### Assigned task
Reproduce the listing that follows so that each line matches the original exactly.

### Records for this task
⁂

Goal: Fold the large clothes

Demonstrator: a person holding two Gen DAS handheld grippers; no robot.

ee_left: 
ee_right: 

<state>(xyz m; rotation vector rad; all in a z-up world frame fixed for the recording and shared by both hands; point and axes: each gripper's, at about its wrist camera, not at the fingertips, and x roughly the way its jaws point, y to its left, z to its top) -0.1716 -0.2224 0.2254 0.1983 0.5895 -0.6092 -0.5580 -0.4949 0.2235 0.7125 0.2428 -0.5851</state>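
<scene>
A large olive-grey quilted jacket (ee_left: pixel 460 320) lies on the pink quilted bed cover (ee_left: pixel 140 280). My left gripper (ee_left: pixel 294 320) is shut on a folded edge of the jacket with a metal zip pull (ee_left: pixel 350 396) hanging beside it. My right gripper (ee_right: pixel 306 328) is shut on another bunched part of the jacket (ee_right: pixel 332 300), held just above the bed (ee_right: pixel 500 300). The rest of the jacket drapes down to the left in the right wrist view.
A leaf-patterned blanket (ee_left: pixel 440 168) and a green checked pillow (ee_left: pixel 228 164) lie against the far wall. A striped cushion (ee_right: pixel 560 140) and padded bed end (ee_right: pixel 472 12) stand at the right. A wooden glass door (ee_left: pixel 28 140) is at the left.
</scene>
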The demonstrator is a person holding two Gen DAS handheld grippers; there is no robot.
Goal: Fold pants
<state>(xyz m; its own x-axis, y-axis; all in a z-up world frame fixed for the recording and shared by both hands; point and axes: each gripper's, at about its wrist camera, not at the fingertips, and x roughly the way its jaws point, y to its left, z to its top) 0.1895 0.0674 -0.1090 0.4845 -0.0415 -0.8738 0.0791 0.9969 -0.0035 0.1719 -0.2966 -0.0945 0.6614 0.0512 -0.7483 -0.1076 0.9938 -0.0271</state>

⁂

### Output of the task
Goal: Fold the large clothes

Demonstrator: a person holding two Gen DAS handheld grippers; no robot.

ee_left: 
ee_right: 

<state>(xyz m; rotation vector rad; all in a z-up world frame fixed for the recording and shared by both hands; point and axes: each gripper's, at about its wrist camera, not at the fingertips, and x roughly the way its jaws point, y to its left, z to its top) -0.1716 -0.2224 0.2254 0.1983 0.5895 -0.6092 -0.5580 -0.4949 0.2235 0.7125 0.2428 -0.5851</state>
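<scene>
A large olive-grey quilted jacket (ee_left: pixel 460 320) lies on the pink quilted bed cover (ee_left: pixel 140 280). My left gripper (ee_left: pixel 294 320) is shut on a folded edge of the jacket with a metal zip pull (ee_left: pixel 350 396) hanging beside it. My right gripper (ee_right: pixel 306 328) is shut on another bunched part of the jacket (ee_right: pixel 332 300), held just above the bed (ee_right: pixel 500 300). The rest of the jacket drapes down to the left in the right wrist view.
A leaf-patterned blanket (ee_left: pixel 440 168) and a green checked pillow (ee_left: pixel 228 164) lie against the far wall. A striped cushion (ee_right: pixel 560 140) and padded bed end (ee_right: pixel 472 12) stand at the right. A wooden glass door (ee_left: pixel 28 140) is at the left.
</scene>
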The demonstrator is a person holding two Gen DAS handheld grippers; there is no robot.
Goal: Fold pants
<state>(xyz m; its own x-axis, y-axis; all in a z-up world frame fixed for the recording and shared by both hands; point and axes: each gripper's, at about its wrist camera, not at the fingertips, and x roughly the way its jaws point, y to its left, z to its top) 0.1895 0.0674 -0.1090 0.4845 -0.0415 -0.8738 0.0791 0.9969 -0.0035 0.1719 -0.2966 -0.0945 0.6614 0.0512 -0.7483 -0.1076 0.9938 -0.0271</state>

Nothing else is needed for the answer.